There are many things you can do to reduce the impact of fatigue. Start by working out the possible causes then talk to your healthcare team so they can look at different ways to help you manage it. If you think your drug treatment may be causing your fatigue, talk with your doctor about reviewing your treatment. They can also look for signs of other conditions that may be causing fatigue, and check your inflammation or anaemia levels.
If you have signs of active inflammation, your doctor may alter your medication to improve your symptoms, which will help to ease fatigue. If you have certain types of inflammatory arthritis, you may be prescribed a biological therapy, which can significantly reduce fatigue in some people. However, it’s unusual to make major changes to drug treatments to control fatigue unless there’s significant evidence of inflammation as well.

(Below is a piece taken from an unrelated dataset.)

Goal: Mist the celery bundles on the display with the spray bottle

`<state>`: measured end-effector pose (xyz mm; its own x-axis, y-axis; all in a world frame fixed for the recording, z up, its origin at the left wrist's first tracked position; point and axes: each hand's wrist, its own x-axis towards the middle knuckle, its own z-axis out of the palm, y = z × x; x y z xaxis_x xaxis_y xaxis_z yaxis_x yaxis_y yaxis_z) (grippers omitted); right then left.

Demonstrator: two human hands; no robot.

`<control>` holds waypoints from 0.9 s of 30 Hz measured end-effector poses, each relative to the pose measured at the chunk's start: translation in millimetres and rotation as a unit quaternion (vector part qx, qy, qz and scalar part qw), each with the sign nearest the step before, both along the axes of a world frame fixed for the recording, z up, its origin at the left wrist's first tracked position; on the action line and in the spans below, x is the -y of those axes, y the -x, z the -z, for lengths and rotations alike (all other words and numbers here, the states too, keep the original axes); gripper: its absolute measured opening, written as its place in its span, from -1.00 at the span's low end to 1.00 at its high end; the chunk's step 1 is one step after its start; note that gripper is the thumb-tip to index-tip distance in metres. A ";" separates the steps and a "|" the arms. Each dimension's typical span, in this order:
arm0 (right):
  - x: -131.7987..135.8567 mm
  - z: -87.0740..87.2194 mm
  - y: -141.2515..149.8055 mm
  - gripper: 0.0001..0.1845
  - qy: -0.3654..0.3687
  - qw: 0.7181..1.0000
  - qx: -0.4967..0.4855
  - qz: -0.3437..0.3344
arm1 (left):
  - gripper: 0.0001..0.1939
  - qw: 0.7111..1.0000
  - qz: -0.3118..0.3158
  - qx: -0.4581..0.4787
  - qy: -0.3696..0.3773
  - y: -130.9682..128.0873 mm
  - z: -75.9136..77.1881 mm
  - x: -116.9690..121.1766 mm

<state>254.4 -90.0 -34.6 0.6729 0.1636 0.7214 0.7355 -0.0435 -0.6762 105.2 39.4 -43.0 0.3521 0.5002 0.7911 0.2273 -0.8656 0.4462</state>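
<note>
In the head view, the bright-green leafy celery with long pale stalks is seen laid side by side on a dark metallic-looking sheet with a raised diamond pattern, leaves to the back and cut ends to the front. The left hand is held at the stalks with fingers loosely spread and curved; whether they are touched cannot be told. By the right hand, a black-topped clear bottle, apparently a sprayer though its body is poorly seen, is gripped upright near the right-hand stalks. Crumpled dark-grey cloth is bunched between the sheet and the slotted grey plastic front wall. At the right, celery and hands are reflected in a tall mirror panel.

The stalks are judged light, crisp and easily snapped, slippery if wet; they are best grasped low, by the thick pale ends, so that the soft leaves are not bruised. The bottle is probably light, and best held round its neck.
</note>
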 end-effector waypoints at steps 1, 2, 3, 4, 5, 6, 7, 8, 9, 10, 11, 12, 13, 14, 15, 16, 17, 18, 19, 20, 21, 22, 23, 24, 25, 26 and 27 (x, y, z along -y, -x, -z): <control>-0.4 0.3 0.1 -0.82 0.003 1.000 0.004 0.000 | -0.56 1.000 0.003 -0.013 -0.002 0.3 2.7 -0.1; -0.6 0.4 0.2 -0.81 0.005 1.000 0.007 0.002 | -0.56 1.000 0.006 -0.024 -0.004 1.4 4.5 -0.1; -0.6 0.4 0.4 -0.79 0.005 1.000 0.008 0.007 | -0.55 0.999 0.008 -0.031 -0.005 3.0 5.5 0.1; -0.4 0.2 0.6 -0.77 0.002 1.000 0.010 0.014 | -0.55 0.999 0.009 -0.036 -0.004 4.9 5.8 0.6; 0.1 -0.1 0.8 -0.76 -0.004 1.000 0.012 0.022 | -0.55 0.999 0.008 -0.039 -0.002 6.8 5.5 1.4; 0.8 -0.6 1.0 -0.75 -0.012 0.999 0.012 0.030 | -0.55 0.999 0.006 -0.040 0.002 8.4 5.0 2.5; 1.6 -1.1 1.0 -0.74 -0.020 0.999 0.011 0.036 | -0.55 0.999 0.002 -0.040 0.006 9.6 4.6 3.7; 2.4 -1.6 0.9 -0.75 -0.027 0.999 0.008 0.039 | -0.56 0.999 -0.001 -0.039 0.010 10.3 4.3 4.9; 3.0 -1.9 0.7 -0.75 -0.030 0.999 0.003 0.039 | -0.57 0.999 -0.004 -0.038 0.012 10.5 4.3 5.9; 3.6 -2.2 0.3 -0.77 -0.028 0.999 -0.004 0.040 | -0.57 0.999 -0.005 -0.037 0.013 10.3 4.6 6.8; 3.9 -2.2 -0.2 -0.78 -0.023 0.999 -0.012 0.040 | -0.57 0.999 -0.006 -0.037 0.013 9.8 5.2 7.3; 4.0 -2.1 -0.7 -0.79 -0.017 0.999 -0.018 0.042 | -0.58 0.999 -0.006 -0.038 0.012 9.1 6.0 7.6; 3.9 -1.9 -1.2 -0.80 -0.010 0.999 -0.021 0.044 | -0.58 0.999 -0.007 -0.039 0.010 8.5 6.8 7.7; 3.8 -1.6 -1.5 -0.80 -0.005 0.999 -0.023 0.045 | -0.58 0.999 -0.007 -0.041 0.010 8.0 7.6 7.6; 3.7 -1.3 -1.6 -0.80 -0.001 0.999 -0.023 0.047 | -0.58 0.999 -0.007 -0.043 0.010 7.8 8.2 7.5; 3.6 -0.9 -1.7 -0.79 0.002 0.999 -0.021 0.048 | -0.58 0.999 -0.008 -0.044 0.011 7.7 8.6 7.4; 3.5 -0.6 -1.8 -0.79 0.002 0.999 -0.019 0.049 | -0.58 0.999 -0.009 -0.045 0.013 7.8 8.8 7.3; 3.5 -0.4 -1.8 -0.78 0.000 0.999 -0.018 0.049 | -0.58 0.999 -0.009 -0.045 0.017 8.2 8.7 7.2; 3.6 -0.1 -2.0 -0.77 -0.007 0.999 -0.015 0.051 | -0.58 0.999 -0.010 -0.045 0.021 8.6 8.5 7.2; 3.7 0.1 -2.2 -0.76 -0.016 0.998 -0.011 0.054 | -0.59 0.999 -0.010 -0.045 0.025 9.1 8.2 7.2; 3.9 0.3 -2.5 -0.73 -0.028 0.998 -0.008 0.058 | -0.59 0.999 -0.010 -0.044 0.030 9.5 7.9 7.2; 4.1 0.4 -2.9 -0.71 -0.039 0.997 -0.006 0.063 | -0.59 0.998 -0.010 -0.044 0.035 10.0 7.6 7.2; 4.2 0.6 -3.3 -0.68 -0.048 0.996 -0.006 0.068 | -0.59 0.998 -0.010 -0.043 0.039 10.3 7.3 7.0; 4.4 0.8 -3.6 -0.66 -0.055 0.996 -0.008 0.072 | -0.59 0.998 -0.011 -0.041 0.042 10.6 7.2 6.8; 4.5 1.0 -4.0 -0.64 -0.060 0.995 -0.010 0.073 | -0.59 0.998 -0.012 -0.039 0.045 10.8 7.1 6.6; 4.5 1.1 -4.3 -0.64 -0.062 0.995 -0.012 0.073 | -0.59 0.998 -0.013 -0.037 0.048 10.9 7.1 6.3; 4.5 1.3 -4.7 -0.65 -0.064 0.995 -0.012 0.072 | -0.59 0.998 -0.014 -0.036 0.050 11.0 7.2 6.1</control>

No specific drugs can treat arthritis-related fatigue, but there are many ways that you can reduce the impact of fatigue on your life without medication. Changing behaviours like this does work, but most of us need support to do it, so discuss this information with your GP or rheumatology team, who should be able to help you work through it (particularly your occupational therapist, rheumatology nurse specialist or physiotherapist).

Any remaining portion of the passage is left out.